--- Supplied data Enclosed Below ---

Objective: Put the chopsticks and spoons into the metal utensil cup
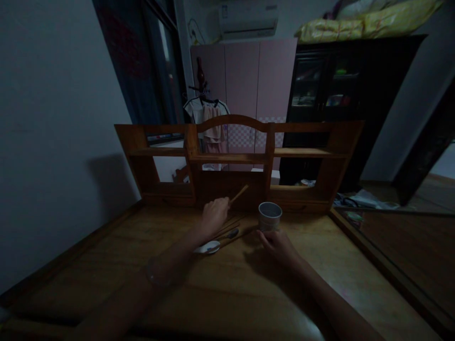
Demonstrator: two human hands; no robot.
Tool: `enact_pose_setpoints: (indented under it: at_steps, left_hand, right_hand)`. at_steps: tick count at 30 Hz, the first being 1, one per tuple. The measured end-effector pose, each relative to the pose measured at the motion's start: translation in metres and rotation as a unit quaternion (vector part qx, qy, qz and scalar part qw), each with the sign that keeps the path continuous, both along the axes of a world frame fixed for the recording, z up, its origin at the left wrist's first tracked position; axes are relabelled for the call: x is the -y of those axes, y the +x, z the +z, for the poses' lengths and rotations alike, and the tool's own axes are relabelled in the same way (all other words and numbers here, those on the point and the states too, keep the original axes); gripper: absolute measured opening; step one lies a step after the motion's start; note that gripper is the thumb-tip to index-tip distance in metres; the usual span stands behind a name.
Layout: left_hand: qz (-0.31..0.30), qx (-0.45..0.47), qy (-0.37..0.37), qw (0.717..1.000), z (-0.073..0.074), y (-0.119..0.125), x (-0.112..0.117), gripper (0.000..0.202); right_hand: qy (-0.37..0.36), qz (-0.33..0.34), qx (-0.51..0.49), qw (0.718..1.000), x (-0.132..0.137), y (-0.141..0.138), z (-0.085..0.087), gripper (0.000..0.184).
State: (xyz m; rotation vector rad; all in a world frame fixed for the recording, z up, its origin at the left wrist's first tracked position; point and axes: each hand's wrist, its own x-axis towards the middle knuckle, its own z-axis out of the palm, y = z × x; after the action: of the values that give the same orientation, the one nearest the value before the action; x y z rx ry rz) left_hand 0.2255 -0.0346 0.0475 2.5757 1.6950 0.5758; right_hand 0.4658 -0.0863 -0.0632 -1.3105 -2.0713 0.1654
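Note:
My left hand is closed around a wooden chopstick that sticks up and to the right from my fist, above the wooden desk. Under that hand lie more chopsticks, a metal spoon and a white spoon. My right hand rests on the desk just in front of a small grey cup, fingertips touching its base; the fingers are curled. The cup stands upright, its inside dark.
A wooden shelf unit stands along the desk's far edge. A grey wall runs along the left. Behind are a pink wardrobe, hanging clothes and a dark cabinet. Floor clutter lies to the right.

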Motion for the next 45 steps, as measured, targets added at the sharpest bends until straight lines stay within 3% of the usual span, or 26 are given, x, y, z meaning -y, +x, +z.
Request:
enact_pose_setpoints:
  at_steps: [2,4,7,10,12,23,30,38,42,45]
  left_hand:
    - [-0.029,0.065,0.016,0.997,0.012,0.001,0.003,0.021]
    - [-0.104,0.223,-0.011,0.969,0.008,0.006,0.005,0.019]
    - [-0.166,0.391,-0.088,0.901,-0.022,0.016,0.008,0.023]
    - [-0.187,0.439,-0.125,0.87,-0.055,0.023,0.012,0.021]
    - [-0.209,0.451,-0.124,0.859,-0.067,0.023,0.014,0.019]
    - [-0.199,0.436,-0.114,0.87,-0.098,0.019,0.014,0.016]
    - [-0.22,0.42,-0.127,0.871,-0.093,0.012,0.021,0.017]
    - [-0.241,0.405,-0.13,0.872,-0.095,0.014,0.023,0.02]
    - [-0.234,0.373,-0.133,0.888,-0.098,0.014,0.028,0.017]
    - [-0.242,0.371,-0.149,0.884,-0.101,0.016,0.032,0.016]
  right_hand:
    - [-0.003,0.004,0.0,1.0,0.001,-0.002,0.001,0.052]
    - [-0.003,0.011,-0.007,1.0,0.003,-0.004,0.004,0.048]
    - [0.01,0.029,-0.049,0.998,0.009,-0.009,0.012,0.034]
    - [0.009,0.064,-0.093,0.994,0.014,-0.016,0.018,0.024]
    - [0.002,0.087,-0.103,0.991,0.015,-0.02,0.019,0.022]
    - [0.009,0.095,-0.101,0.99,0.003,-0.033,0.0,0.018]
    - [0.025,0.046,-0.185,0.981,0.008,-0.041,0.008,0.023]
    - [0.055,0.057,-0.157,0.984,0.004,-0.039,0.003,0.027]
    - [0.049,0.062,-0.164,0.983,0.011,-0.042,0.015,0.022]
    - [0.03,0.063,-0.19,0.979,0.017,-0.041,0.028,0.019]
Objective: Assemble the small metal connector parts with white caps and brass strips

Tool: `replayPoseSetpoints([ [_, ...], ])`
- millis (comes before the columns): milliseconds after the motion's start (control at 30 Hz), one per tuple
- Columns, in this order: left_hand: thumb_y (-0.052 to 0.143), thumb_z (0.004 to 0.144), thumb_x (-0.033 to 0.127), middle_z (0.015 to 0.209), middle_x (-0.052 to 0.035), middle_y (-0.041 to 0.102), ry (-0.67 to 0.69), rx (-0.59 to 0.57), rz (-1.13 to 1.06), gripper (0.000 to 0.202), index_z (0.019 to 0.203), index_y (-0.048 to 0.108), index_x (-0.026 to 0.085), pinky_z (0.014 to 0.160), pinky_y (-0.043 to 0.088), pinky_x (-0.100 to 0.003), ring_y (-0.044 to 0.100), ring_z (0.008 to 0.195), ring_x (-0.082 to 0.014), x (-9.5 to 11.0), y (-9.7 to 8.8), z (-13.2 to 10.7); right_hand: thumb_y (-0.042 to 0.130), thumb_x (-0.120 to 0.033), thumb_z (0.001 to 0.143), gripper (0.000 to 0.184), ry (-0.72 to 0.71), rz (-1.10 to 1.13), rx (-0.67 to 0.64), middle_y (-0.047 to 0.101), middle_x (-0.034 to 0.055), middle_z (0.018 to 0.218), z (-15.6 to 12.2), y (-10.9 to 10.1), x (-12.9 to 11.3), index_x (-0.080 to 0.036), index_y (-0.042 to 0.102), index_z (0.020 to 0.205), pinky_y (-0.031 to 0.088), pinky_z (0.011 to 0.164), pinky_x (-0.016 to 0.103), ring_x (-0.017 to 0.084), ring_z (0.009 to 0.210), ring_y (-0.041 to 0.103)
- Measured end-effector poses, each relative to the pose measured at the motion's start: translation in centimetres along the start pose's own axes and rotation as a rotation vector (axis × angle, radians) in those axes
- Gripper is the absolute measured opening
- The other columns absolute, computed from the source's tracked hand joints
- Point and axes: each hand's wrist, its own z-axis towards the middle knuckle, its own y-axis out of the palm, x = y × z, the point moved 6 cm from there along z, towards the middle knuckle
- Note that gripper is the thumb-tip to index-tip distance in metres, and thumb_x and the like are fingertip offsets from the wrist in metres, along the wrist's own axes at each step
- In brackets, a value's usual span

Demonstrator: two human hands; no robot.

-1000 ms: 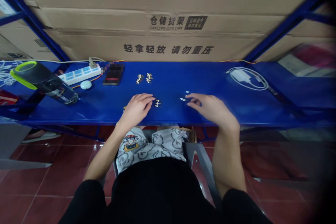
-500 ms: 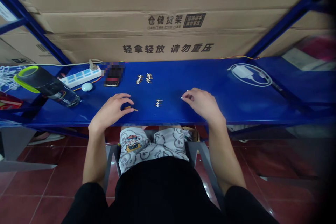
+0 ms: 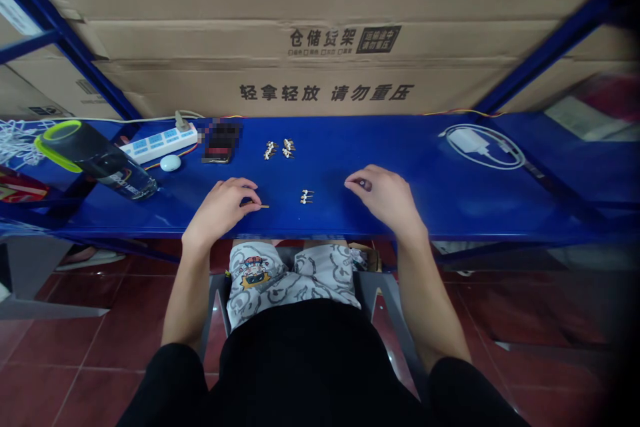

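My left hand [image 3: 227, 207] is over the front of the blue table, its thumb and fingers closed on a thin brown stick [image 3: 265, 206] whose end juts out to the right. Across from it, my right hand [image 3: 383, 192] is held in a pinch. Whatever its fingertips hold is hidden or too small to name; a small dark spot shows within the curled fingers. Between the hands lies a short column of small white pieces with thin brown stems [image 3: 307, 197]. Farther back are two little clusters of similar white-and-brown pieces [image 3: 271, 149], [image 3: 289, 148], side by side.
A dark bottle with a lime-green loop [image 3: 100, 160] leans at the left, near a white power strip [image 3: 161, 143], a pale round object [image 3: 171, 163] and a phone-like dark item [image 3: 221, 143]. A coiled white charger cable [image 3: 483, 145] lies right. Cardboard [image 3: 320, 73] stands behind.
My left thumb and fingers have come together on the brown stick. My right fingertips have closed tighter, and the white bit at them no longer shows. The view has shifted slightly.
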Motion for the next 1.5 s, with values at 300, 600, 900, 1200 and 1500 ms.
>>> replayPoseSetpoints([
  [300, 0.060, 0.102, 0.034, 0.112, -0.0019, 0.073, 0.164, 0.212, -0.191, 0.015, 0.100, 0.071, 0.024, 0.098, 0.046, -0.040, 0.066, 0.105, -0.0212, 3.7, 0.3, 1.6, 0.067, -0.033, 0.095, 0.012, -0.275, 0.605, 0.002, 0.079, -0.0002, 0.099, -0.8, 1.0, -6.9, -0.028, 0.078, 0.099, 0.055, 0.081, 0.035, 0.019, 0.086, 0.073],
  [600, 0.060, 0.102, 0.029, 0.101, -0.0022, 0.073, 0.203, 0.359, -0.452, 0.011, 0.101, 0.069, 0.022, 0.091, 0.048, -0.034, 0.066, 0.096, -0.0187, 5.6, 0.9, 2.2, 0.077, -0.034, 0.087, 0.009, -0.119, 0.893, 0.087, 0.080, -0.0007, 0.095, -0.7, 3.2, -6.3, -0.028, 0.080, 0.094, 0.059, 0.086, 0.037, 0.020, 0.088, 0.075],
  [900, 0.058, 0.103, 0.031, 0.095, -0.0010, 0.072, 0.192, 0.380, -0.598, 0.015, 0.098, 0.069, 0.022, 0.085, 0.050, -0.029, 0.067, 0.090, -0.0158, 6.3, 1.9, 2.3, 0.089, -0.030, 0.073, 0.015, 0.060, 1.306, -0.137, 0.079, 0.0003, 0.081, -0.3, 4.6, -5.2, -0.026, 0.081, 0.084, 0.062, 0.077, 0.036, 0.018, 0.075, 0.074],
  [1200, 0.056, 0.104, 0.035, 0.096, -0.0030, 0.072, 0.217, 0.360, -0.572, 0.019, 0.100, 0.069, 0.022, 0.086, 0.051, -0.032, 0.066, 0.091, -0.0175, 6.5, 2.3, 2.4, 0.089, -0.032, 0.074, 0.018, 0.117, 1.364, -0.332, 0.079, 0.0025, 0.086, -0.4, 5.1, -4.8, -0.024, 0.081, 0.088, 0.061, 0.080, 0.035, 0.017, 0.077, 0.073],
  [1500, 0.060, 0.103, 0.033, 0.095, -0.0027, 0.073, 0.251, 0.357, -0.580, 0.016, 0.099, 0.070, 0.021, 0.085, 0.051, -0.031, 0.066, 0.089, -0.0169, 6.5, 2.5, 2.6, 0.088, -0.032, 0.075, 0.022, 0.120, 1.384, -0.360, 0.079, 0.0035, 0.086, -0.4, 5.2, -4.9, -0.024, 0.081, 0.094, 0.059, 0.078, 0.032, 0.016, 0.079, 0.073],
])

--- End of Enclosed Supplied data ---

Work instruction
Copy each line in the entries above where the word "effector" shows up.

Solution for this problem
Tool: `enact_pose_setpoints: (indented under it: at_steps, left_hand, right_hand)`. at_steps: tick count at 30 Hz, the first being 1, one per tuple. The measured end-effector pose, each relative to the pose measured at the motion's start: translation in metres and rotation as a unit quaternion (vector part qx, qy, qz and scalar part qw), each with the sign that keeps the path continuous, both along the axes of a world frame fixed for the recording, z up, its origin at the left wrist's first tracked position; axes are relabelled for the call: x is the -y of those axes, y the +x, z the +z, for the poses' lengths and rotations alike, and the tool's own axes are relabelled in the same way (all other words and numbers here, those on the point and the states too, keep the original axes); gripper: absolute measured opening; step one lies a step after the motion's start; note that gripper is the thumb-tip to index-tip distance in metres; the usual span stands behind a name.
- Measured end-effector poses, each relative to the pose measured at the motion's start: translation in centimetres along the start pose's own axes and rotation as a rotation vector (axis × angle, radians) in those axes

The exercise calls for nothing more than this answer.